И с радостью замечаю впереди светло-желтое пятно — по дороге идет кто-то, очевидно с карманным фонариком. Кружок света движется в трясине тьмы, как блуждающий огонь: скроется и вынырнет вновь, все время отдаляясь, как бы приманивая. Прибавляю шагу, а сам теряюсь в догадках, знакомый ли это человек или чужой, забывший осторожность; откровенно говоря, в последнее время я боюсь расспросов: хвастать нет охоты, а рассказывать, как оно есть на самом деле, — тем более. Однако сейчас по сравнению с тяжелым гнетущим одиночеством все остальное кажется терпимым; понимаю, что мне просто недостает хоть какого-то живого существа в черной немой тишине ночи. Со стороны это, наверно, выглядит сентиментальным.

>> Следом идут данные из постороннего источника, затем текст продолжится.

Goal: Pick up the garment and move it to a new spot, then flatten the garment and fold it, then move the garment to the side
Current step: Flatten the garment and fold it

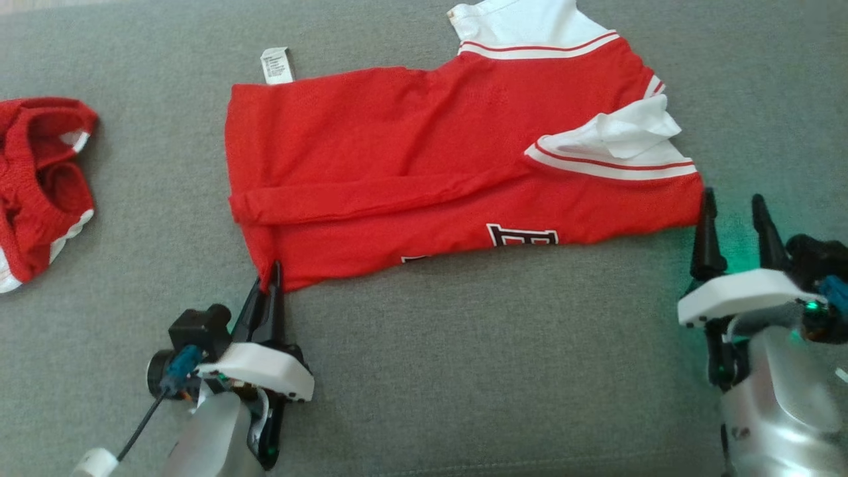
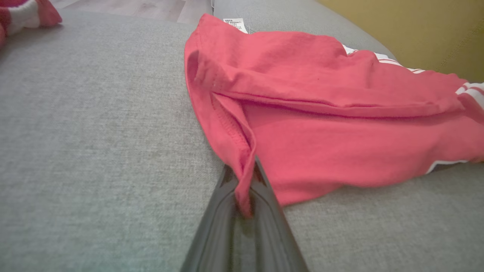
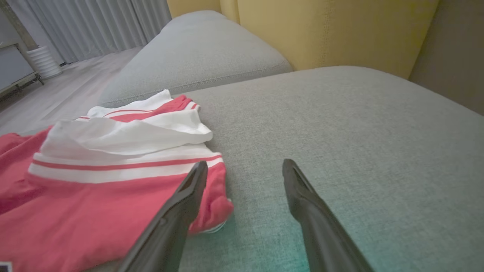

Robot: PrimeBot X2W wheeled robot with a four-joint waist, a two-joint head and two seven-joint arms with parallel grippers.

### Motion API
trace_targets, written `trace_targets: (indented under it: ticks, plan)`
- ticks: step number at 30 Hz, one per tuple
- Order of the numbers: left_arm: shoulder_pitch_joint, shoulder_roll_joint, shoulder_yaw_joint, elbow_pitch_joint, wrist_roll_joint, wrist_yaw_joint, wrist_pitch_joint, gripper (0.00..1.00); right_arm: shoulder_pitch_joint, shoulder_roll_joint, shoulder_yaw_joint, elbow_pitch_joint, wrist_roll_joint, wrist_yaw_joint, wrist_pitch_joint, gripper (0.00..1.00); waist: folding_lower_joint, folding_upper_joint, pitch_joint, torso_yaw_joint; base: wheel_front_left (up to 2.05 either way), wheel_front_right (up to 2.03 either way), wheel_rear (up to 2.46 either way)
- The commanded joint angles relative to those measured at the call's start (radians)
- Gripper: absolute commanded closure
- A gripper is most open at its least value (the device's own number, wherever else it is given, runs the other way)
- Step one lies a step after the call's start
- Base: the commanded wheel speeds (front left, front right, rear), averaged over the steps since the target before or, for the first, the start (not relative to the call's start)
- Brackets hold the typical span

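Observation:
A red garment [image 1: 424,152] with white, red-striped sleeves lies spread on the grey sofa seat [image 1: 464,371], its bottom hem to the left and a fold running along its middle. My left gripper [image 1: 271,281] is shut on the garment's near-left hem corner [image 2: 244,177], the cloth pinched between both fingers. My right gripper [image 1: 732,202] stands open just past the garment's near-right corner [image 3: 215,204]; its left finger [image 3: 189,192] lies against the cloth's edge and nothing sits between the fingers. A white care label [image 1: 275,65] sticks out at the hem.
A second red and white garment [image 1: 40,179] lies bunched at the seat's far left. Yellow back cushions [image 3: 321,30] rise behind the seat. Bare grey fabric stretches along the near side between my arms.

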Motion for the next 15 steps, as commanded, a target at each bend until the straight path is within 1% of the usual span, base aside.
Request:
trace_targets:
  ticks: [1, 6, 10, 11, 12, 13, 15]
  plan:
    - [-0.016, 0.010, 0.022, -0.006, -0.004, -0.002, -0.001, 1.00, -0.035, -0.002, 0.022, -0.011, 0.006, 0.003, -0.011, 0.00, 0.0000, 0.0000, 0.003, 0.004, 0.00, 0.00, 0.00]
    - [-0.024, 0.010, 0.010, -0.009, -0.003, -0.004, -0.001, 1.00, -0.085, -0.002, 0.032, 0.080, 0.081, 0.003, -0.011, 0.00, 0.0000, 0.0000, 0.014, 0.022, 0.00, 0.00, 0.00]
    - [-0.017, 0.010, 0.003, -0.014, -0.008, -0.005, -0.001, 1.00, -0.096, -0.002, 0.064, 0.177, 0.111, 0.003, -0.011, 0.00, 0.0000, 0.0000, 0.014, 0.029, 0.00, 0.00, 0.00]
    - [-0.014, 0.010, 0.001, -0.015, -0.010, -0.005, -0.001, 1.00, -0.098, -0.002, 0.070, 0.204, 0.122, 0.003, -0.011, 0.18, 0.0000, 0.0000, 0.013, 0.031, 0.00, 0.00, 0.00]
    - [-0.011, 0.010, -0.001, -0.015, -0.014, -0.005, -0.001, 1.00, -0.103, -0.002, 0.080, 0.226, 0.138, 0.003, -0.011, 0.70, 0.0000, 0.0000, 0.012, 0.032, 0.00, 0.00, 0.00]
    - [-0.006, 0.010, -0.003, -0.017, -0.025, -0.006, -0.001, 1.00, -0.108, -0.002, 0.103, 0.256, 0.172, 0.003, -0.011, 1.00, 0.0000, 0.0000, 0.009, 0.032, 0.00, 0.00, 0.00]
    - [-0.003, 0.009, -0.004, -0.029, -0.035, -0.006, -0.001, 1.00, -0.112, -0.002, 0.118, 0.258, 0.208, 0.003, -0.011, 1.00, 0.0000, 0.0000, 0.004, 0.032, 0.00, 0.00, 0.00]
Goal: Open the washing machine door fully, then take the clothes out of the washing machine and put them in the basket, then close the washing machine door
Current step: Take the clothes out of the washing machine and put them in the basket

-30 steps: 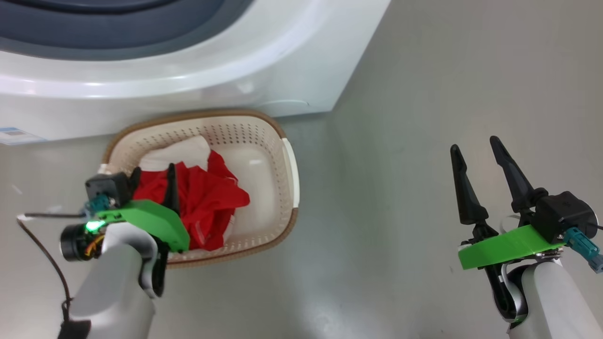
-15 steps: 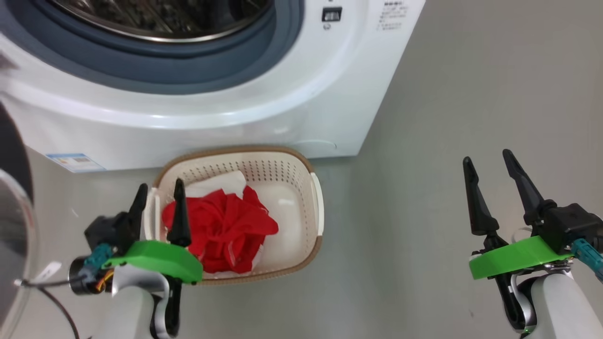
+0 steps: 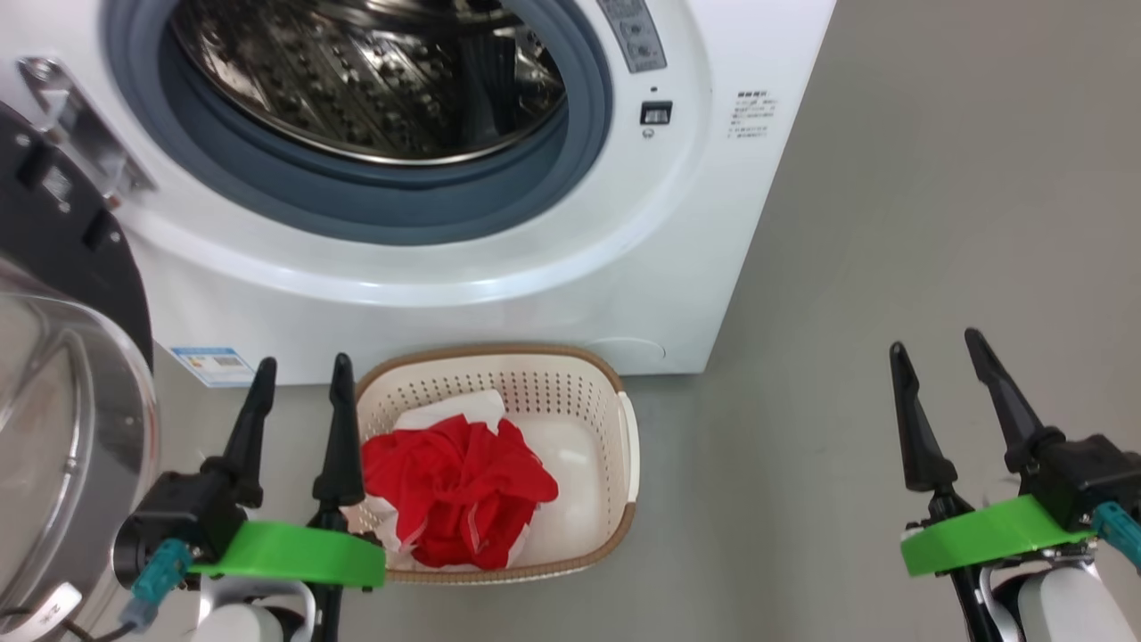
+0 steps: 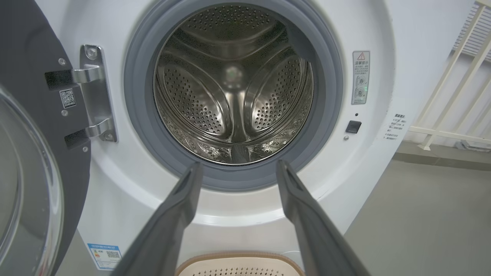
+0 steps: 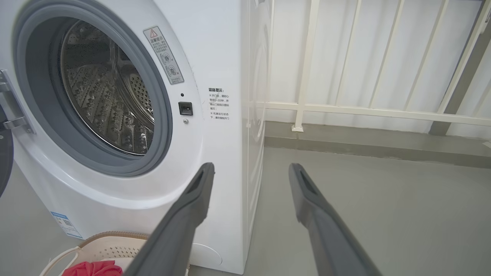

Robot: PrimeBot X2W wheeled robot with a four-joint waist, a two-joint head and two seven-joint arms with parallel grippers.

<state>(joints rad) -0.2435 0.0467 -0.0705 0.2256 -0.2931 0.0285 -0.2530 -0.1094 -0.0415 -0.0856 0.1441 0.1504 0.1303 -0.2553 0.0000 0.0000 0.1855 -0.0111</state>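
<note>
Jaws spread, nothing held: your left gripper sits just left of the basket, your right gripper well right of it; the clothes lie inside it, the washing machine stands behind, its door swung open

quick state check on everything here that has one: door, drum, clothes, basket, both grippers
washing machine door, open, swung out to the left
drum, empty, no clothes seen inside
clothes, bunched up in the basket
basket, upright on the floor in front of the washing machine, holding the clothes
left gripper, open, holding nothing
right gripper, open, holding nothing
</note>
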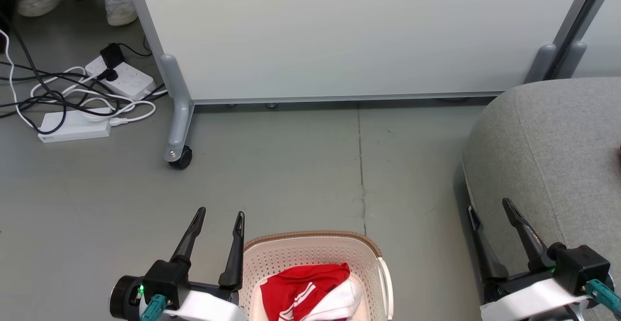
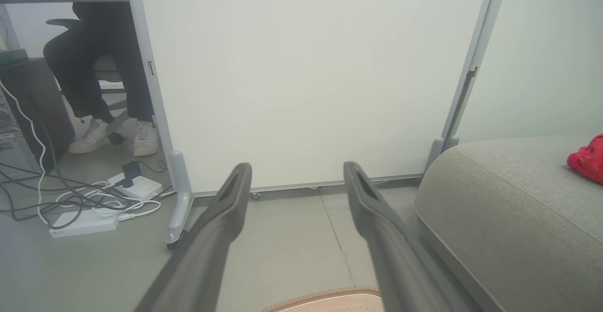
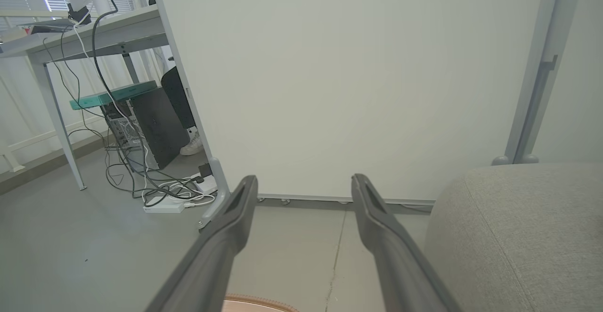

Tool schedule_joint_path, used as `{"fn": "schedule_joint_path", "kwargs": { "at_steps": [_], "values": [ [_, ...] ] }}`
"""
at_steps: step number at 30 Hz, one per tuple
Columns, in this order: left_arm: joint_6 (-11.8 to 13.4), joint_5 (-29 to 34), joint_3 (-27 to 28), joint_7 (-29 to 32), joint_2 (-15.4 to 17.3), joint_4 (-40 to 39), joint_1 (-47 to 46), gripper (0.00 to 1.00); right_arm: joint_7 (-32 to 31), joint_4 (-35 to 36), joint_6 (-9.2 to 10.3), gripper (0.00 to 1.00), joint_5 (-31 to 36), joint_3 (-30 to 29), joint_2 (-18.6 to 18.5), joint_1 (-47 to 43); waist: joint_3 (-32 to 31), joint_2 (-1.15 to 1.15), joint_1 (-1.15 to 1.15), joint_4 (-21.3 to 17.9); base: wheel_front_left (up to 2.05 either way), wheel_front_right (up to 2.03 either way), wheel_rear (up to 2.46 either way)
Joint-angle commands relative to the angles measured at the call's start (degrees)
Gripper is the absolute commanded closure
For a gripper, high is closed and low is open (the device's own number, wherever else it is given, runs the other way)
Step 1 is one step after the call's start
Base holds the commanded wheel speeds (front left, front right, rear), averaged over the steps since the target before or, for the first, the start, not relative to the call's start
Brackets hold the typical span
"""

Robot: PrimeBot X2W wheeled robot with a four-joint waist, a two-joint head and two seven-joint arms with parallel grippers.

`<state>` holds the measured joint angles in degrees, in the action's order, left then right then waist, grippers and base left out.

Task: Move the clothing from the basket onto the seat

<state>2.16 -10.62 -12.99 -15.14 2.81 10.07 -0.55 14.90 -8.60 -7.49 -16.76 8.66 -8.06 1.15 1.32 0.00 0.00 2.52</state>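
Roughly halfway, I judge: a plain red garment is lying on the grey seat at right, while the striped red-and-white garment is sitting in the basket, bottom centre. The left gripper and right gripper are hanging wide open, holding nothing.

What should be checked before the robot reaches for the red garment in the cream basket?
1. Left gripper open and empty: ok.
2. Right gripper open and empty: ok.
3. Red white-striped fabric garment lies exposed on top in the cream perforated plastic basket: ok.
4. Large grey upholstered seat has bare surface to receive it: ok; a bright red fabric piece lies on it further along.
5. More clothing underneath in the basket: cannot tell.
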Motion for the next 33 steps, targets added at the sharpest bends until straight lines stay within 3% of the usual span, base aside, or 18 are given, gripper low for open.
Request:
{"fn": "schedule_joint_path", "kwargs": {
  "at_steps": [1, 33],
  "values": [
    [0.5, -0.2, 0.2, 0.0, 0.2, 0.1, -0.2, 0.0, 0.2, -0.3, -0.01, 0.0, -0.1, 0.0, -0.3, -0.1, 0.2, 0.0, 0.0, -0.1, 0.0, 0.0, 0.0],
    [-0.2, 0.7, -0.9, 0.0, 0.2, 0.8, -2.3, 0.0, 0.2, -0.6, -0.01, 0.0, 0.2, 0.0, 0.1, 1.6, 2.2, 0.0, 0.0, -0.7, 0.0, 0.0, 0.0]
  ]
}}
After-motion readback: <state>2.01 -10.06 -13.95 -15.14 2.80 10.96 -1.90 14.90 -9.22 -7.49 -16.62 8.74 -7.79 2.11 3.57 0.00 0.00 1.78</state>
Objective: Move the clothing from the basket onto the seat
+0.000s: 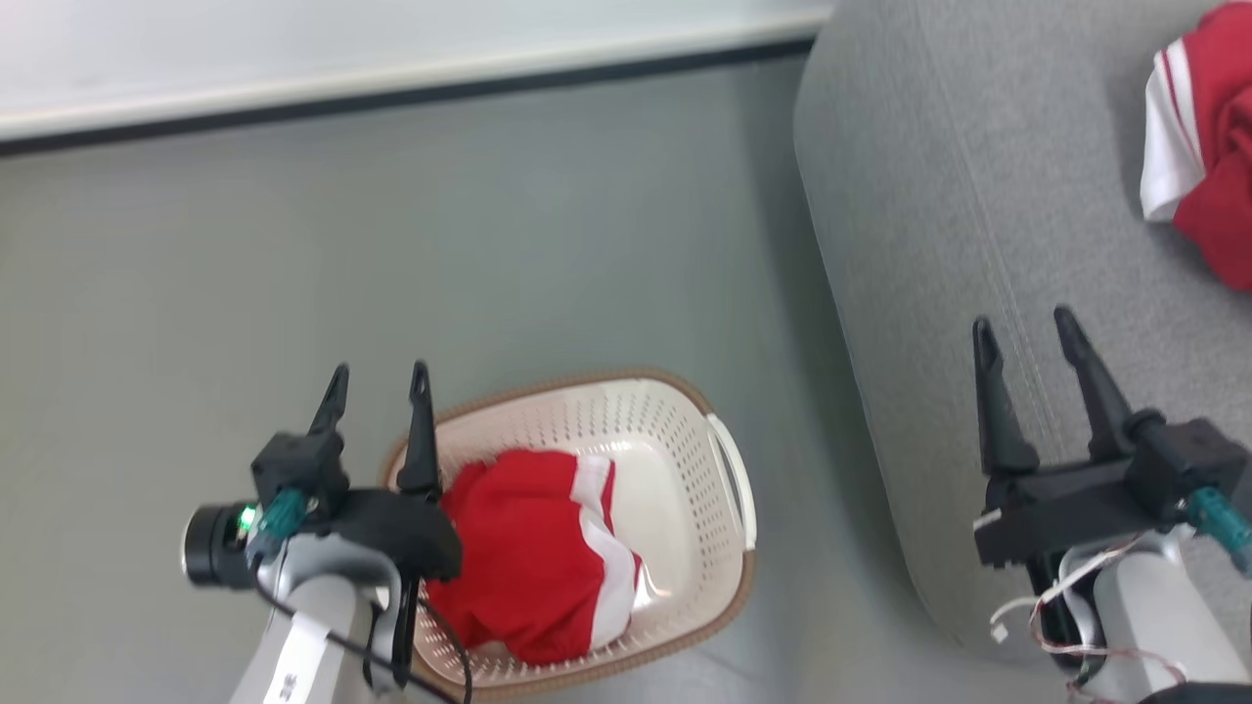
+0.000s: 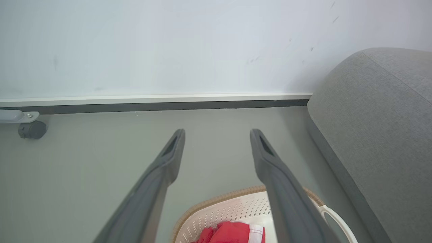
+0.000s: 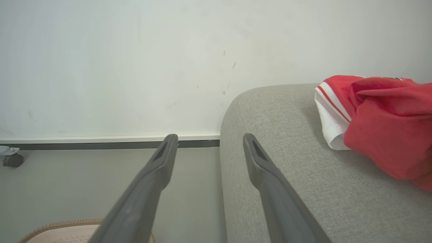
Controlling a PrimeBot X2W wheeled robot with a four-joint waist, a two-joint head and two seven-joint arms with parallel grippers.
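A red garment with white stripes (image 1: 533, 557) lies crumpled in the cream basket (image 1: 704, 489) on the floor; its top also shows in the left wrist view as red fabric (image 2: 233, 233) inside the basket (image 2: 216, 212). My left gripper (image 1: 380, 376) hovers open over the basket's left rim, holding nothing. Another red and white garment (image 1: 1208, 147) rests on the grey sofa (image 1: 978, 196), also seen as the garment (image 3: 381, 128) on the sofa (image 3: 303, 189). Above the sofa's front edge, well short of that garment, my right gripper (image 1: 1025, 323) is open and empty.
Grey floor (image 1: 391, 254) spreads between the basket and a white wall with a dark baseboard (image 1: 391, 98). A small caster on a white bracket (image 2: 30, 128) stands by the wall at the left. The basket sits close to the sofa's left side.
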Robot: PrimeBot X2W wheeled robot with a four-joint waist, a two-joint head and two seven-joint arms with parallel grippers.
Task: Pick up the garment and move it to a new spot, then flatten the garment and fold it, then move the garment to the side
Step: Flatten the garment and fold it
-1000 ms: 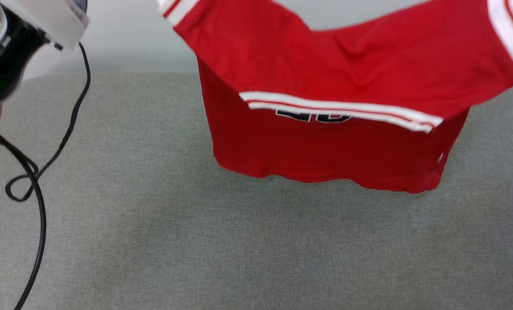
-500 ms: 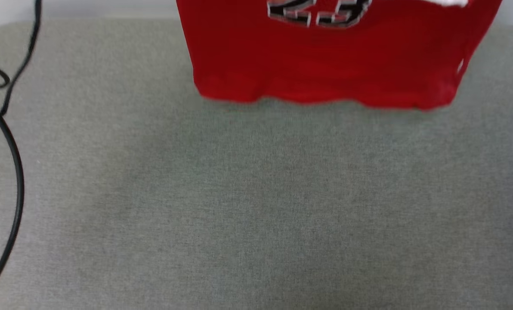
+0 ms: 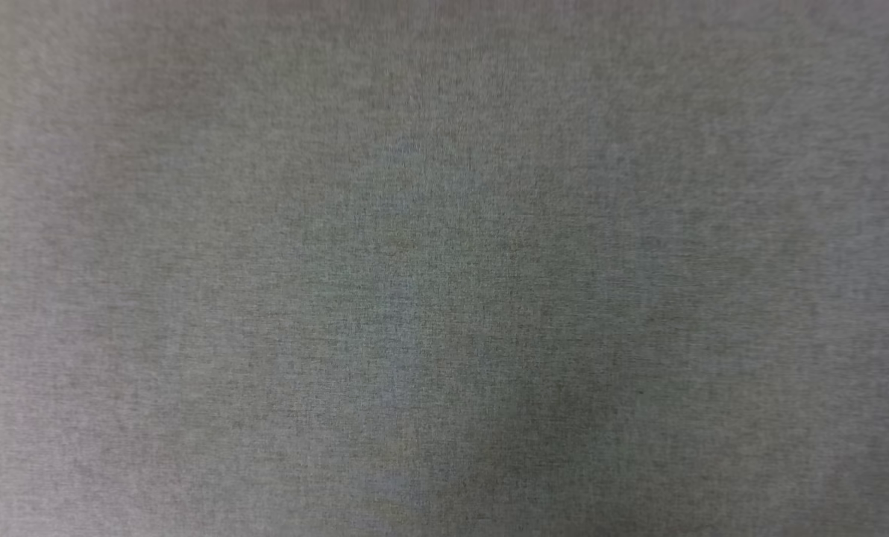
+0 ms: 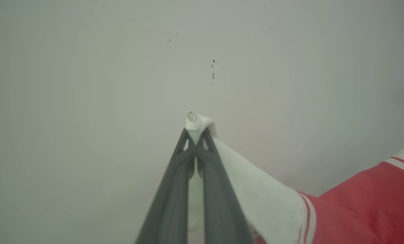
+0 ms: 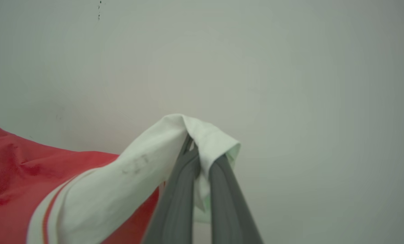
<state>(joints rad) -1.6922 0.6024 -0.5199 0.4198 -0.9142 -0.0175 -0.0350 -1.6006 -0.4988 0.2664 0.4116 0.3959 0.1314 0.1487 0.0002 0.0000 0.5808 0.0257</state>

Расстояние постепенно сокращается: человек с фонариком продвигается вперед медленно, и вскоре я различаю голоса — значит, путник не один. И немного погодя действительно впереди обрисовываются две фигуры — большая и маленькая. Большая с сумкой или с чемоданом, а маленькая освещает фонариком дорогу. Издали они кажутся детьми, взявшимися за руки, но подойдя ближе, я различаю низкий альт, которому вторит колокольчик детского голоса. Они не слышат моих шагов, под их ногами хрустит и ломается лед, к тому же малышка, как видно, нарочно топает по лужам, потому что за звоном раздается смех, а альт говорит:
— Дайна… не надо… порежешь сапожки!..
Внезапно мне в глаза бьет свет, неожиданный и потому резкий, и, ослепленный, я слышу детский возглас!
— А дяденька не цыган?
ПИЛАДЗИТ
Что ни говори, а в голову все же шибает. Ну да, косушку почти раздавил. Часы бьют половину одиннадцатого. Ясное дело, еще без трех-четырех минут, а это старое ботало, как всегда, спешит. Гудит, как в пустой бочке. И душа не на месте. Хорошо, что я пропустил малость, а то просто хоть волком вой. Как Алиса будет жить в Патмалниеках одна, когда я уеду? Ну, в конце концов это ее дело. Жива будет, не помрет. Я бы давно уж был отсюда на расстоянии пушечного выстрела. Но ничего не попишешь, поезд идет только под утро: хоть плачь, хоть пляши, а часок еще придется тут покуковать. Когда Алиса воротится из Цесиса, я буду уже в Риге, потом первым автобусом махну в Вецумниеки. Чего там, в святом писании, отец заколол в честь своего блудного сына? Ага, теленка. Ну, телка Эмма, хе-хе, на радостях не заколет, а насчет чего другого…
Выливаю из бутылки в рюмку последки и с расчетом отпиваю только половину. Скажи пожалуйста, и сам не думал на прощание такой мини-выпивон сообразить. А началось как всегда ни с чего…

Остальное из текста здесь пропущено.